BEGIN

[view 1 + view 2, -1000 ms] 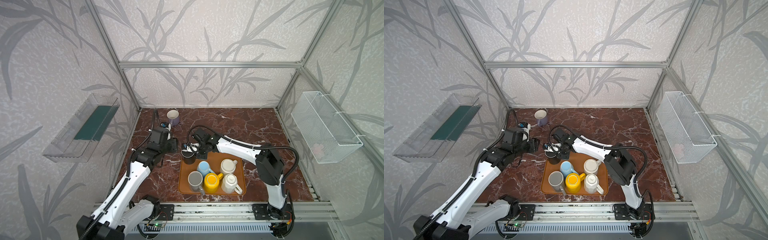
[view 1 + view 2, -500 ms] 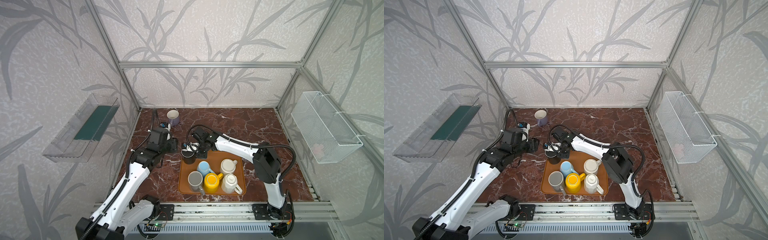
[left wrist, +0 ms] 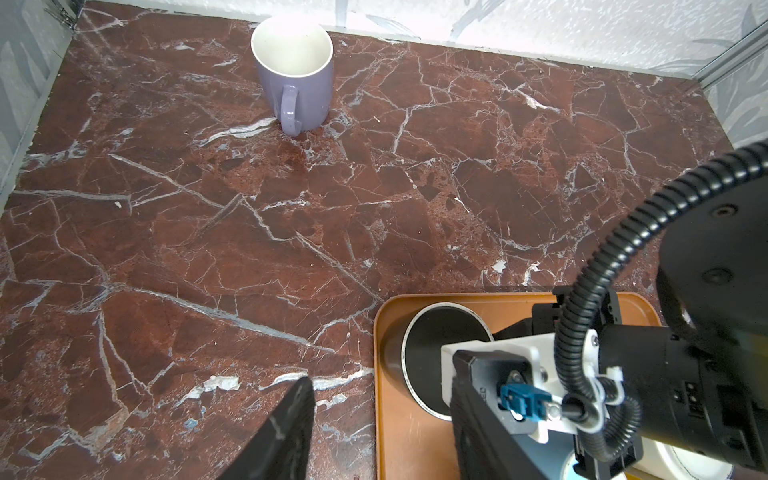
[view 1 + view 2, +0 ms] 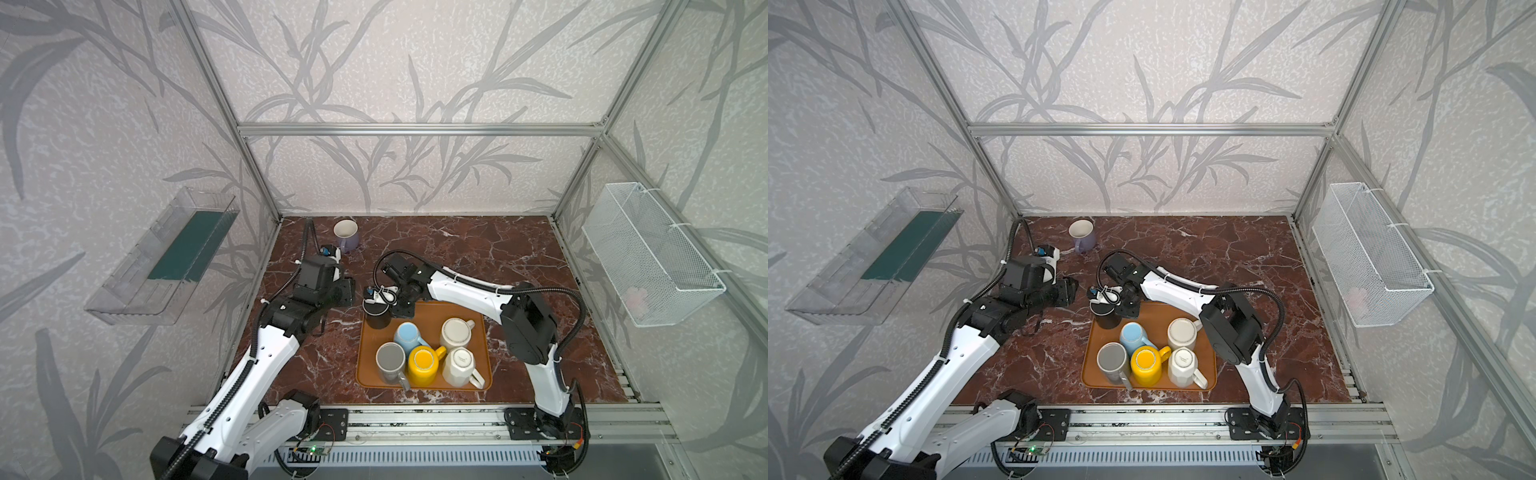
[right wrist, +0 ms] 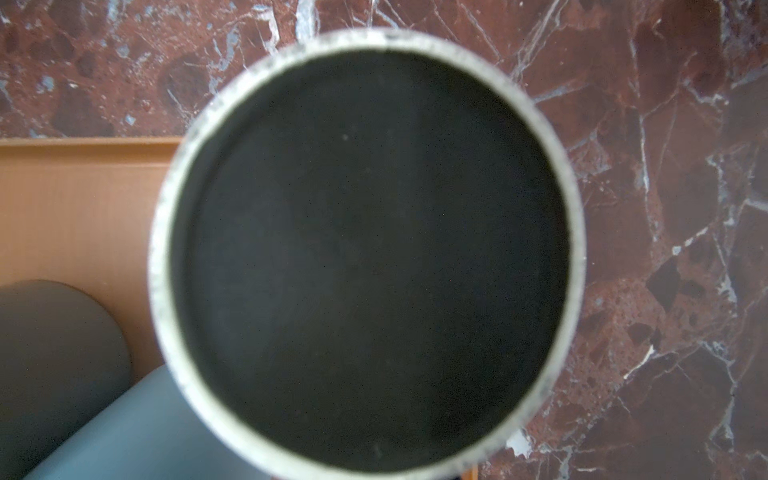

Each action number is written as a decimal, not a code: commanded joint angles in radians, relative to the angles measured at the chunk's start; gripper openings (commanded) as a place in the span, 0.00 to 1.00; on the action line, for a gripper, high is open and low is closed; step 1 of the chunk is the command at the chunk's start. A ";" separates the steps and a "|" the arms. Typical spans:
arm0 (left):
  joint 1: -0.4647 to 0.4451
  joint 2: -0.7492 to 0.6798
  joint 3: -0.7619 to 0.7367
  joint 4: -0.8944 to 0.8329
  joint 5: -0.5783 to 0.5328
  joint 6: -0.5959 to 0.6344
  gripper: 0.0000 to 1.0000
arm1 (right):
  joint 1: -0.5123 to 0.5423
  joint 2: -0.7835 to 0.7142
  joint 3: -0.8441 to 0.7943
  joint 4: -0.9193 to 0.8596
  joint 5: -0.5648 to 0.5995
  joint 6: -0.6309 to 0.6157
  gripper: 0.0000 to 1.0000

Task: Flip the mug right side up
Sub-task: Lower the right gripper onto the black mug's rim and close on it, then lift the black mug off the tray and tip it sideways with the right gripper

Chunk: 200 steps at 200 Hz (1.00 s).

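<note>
A black mug [image 4: 376, 321] [image 4: 1106, 319] stands upside down in the far left corner of the orange tray [image 4: 428, 316]. Its dark base with a pale ring fills the right wrist view [image 5: 365, 249]. My right gripper [image 4: 390, 306] [image 4: 1116, 305] reaches down right against this mug; its fingers are hidden, so whether they grip it does not show. My left gripper [image 4: 347, 291] [image 3: 380, 374] hovers over the table just left of the tray, open, with nothing between its fingers. The black mug [image 3: 440, 345] also shows in the left wrist view.
Several more upside-down mugs crowd the tray: blue [image 4: 407, 334], cream [image 4: 455, 332], grey [image 4: 390, 359], yellow [image 4: 424, 363], white [image 4: 459, 365]. A purple mug [image 4: 347, 235] stands upright at the back left. A wire basket [image 4: 648, 257] and a clear shelf [image 4: 166, 257] hang on the side walls.
The right arm's elbow has shifted slightly left while its gripper stayed at the black mug. The left arm has not moved.
</note>
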 commanded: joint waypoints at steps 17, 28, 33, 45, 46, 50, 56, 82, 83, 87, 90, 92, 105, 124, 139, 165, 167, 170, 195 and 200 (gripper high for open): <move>-0.003 -0.015 -0.001 -0.006 -0.008 0.013 0.55 | -0.004 0.001 0.029 0.011 -0.037 0.038 0.04; -0.004 -0.016 -0.001 -0.007 -0.008 0.013 0.55 | -0.008 -0.005 0.027 0.018 -0.045 0.050 0.01; -0.003 -0.017 -0.002 -0.007 -0.007 0.013 0.55 | -0.009 -0.007 0.026 0.023 -0.047 0.057 0.01; -0.004 -0.018 -0.002 -0.006 -0.007 0.012 0.55 | -0.015 -0.015 0.024 0.031 -0.056 0.076 0.00; -0.004 -0.018 -0.002 -0.006 -0.007 0.012 0.55 | -0.016 -0.016 0.024 0.031 -0.057 0.077 0.00; -0.003 -0.018 -0.002 -0.008 -0.007 0.011 0.55 | -0.018 -0.018 0.024 0.033 -0.060 0.085 0.00; -0.003 -0.018 -0.002 -0.007 -0.007 0.011 0.55 | -0.021 -0.023 0.022 0.039 -0.063 0.097 0.00; -0.003 -0.024 -0.002 -0.006 -0.004 0.009 0.55 | -0.041 -0.055 0.013 0.073 -0.088 0.161 0.00; -0.003 -0.024 -0.002 -0.006 -0.004 0.009 0.55 | -0.042 -0.055 0.012 0.075 -0.089 0.164 0.00; -0.003 -0.026 -0.002 -0.005 -0.003 0.008 0.55 | -0.045 -0.062 0.008 0.081 -0.094 0.175 0.00; -0.003 -0.027 -0.002 -0.005 -0.003 0.008 0.55 | -0.048 -0.067 0.006 0.085 -0.097 0.182 0.00; -0.003 -0.027 -0.002 -0.006 -0.003 0.008 0.55 | -0.050 -0.070 0.004 0.089 -0.101 0.187 0.00; -0.004 -0.036 -0.003 0.001 -0.002 0.004 0.55 | -0.060 -0.092 -0.009 0.116 -0.109 0.220 0.00; -0.003 -0.052 -0.009 0.020 0.004 0.001 0.54 | -0.079 -0.127 -0.029 0.153 -0.133 0.270 0.00; -0.004 -0.064 -0.008 0.026 0.002 0.001 0.54 | -0.092 -0.152 -0.041 0.172 -0.147 0.306 0.00; -0.005 -0.075 -0.007 0.033 0.006 0.002 0.54 | -0.123 -0.190 -0.057 0.209 -0.180 0.390 0.00; -0.004 -0.076 -0.008 0.034 0.007 0.002 0.54 | -0.126 -0.192 -0.058 0.212 -0.183 0.397 0.00; -0.004 -0.076 -0.009 0.034 0.007 0.002 0.54 | -0.130 -0.196 -0.060 0.216 -0.189 0.410 0.00; -0.003 -0.078 -0.014 0.045 0.018 0.002 0.54 | -0.181 -0.240 -0.105 0.293 -0.258 0.530 0.00; -0.004 -0.077 -0.015 0.048 0.021 0.002 0.54 | -0.195 -0.251 -0.118 0.315 -0.282 0.556 0.00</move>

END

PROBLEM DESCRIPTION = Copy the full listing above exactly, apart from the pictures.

WRITTEN ANSWER =
[view 1 + view 2, -1000 ms] 
[view 1 + view 2, -500 ms] 
[left wrist, +0 ms] 
[view 1 + view 2, +0 ms] 
[right wrist, +0 ms] 

Each action number is written as a decimal, not a code: commanded joint angles in radians, relative to the angles measured at the chunk's start; gripper openings (commanded) as a place in the span, 0.00 to 1.00; on the action line, for a gripper, high is open and low is closed; step 1 of the chunk is the command at the chunk's start. A ";" separates the steps and a "|" the arms. Typical spans:
arm0 (left):
  joint 1: -0.4647 to 0.4451
  joint 2: -0.7492 to 0.6798
  joint 3: -0.7619 to 0.7367
  joint 4: -0.8944 to 0.8329
  joint 5: -0.5783 to 0.5328
  joint 6: -0.5959 to 0.6344
  gripper: 0.0000 to 1.0000
arm1 (right):
  joint 1: -0.5123 to 0.5423
  joint 2: -0.7835 to 0.7142
  joint 3: -0.8441 to 0.7943
  joint 4: -0.9193 to 0.8596
  joint 5: -0.5648 to 0.5995
  joint 6: -0.6309 to 0.6157
  gripper: 0.0000 to 1.0000

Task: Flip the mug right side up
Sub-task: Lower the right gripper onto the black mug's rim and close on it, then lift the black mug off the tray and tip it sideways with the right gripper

Chunk: 200 steps at 200 Hz (1.00 s).

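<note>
A black mug [image 4: 376, 321] [image 4: 1106, 319] stands upside down in the far left corner of the orange tray [image 4: 428, 316]. Its dark base with a pale ring fills the right wrist view [image 5: 365, 249]. My right gripper [image 4: 390, 306] [image 4: 1116, 305] reaches down right against this mug; its fingers are hidden, so whether they grip it does not show. My left gripper [image 4: 347, 291] [image 3: 380, 374] hovers over the table just left of the tray, open, with nothing between its fingers. The black mug [image 3: 440, 345] also shows in the left wrist view.
Several more upside-down mugs crowd the tray: blue [image 4: 407, 334], cream [image 4: 455, 332], grey [image 4: 390, 359], yellow [image 4: 424, 363], white [image 4: 459, 365]. A purple mug [image 4: 347, 235] stands upright at the back left. A wire basket [image 4: 648, 257] and a clear shelf [image 4: 166, 257] hang on the side walls.
The right arm's elbow has shifted slightly left while its gripper stayed at the black mug. The left arm has not moved.
</note>
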 commanded: joint waypoints at steps 17, 28, 33, 45, 46, 50, 56, 82, 83, 87, 90, 92, 105, 124, 139, 165, 167, 170, 195 and 200 (gripper high for open): <move>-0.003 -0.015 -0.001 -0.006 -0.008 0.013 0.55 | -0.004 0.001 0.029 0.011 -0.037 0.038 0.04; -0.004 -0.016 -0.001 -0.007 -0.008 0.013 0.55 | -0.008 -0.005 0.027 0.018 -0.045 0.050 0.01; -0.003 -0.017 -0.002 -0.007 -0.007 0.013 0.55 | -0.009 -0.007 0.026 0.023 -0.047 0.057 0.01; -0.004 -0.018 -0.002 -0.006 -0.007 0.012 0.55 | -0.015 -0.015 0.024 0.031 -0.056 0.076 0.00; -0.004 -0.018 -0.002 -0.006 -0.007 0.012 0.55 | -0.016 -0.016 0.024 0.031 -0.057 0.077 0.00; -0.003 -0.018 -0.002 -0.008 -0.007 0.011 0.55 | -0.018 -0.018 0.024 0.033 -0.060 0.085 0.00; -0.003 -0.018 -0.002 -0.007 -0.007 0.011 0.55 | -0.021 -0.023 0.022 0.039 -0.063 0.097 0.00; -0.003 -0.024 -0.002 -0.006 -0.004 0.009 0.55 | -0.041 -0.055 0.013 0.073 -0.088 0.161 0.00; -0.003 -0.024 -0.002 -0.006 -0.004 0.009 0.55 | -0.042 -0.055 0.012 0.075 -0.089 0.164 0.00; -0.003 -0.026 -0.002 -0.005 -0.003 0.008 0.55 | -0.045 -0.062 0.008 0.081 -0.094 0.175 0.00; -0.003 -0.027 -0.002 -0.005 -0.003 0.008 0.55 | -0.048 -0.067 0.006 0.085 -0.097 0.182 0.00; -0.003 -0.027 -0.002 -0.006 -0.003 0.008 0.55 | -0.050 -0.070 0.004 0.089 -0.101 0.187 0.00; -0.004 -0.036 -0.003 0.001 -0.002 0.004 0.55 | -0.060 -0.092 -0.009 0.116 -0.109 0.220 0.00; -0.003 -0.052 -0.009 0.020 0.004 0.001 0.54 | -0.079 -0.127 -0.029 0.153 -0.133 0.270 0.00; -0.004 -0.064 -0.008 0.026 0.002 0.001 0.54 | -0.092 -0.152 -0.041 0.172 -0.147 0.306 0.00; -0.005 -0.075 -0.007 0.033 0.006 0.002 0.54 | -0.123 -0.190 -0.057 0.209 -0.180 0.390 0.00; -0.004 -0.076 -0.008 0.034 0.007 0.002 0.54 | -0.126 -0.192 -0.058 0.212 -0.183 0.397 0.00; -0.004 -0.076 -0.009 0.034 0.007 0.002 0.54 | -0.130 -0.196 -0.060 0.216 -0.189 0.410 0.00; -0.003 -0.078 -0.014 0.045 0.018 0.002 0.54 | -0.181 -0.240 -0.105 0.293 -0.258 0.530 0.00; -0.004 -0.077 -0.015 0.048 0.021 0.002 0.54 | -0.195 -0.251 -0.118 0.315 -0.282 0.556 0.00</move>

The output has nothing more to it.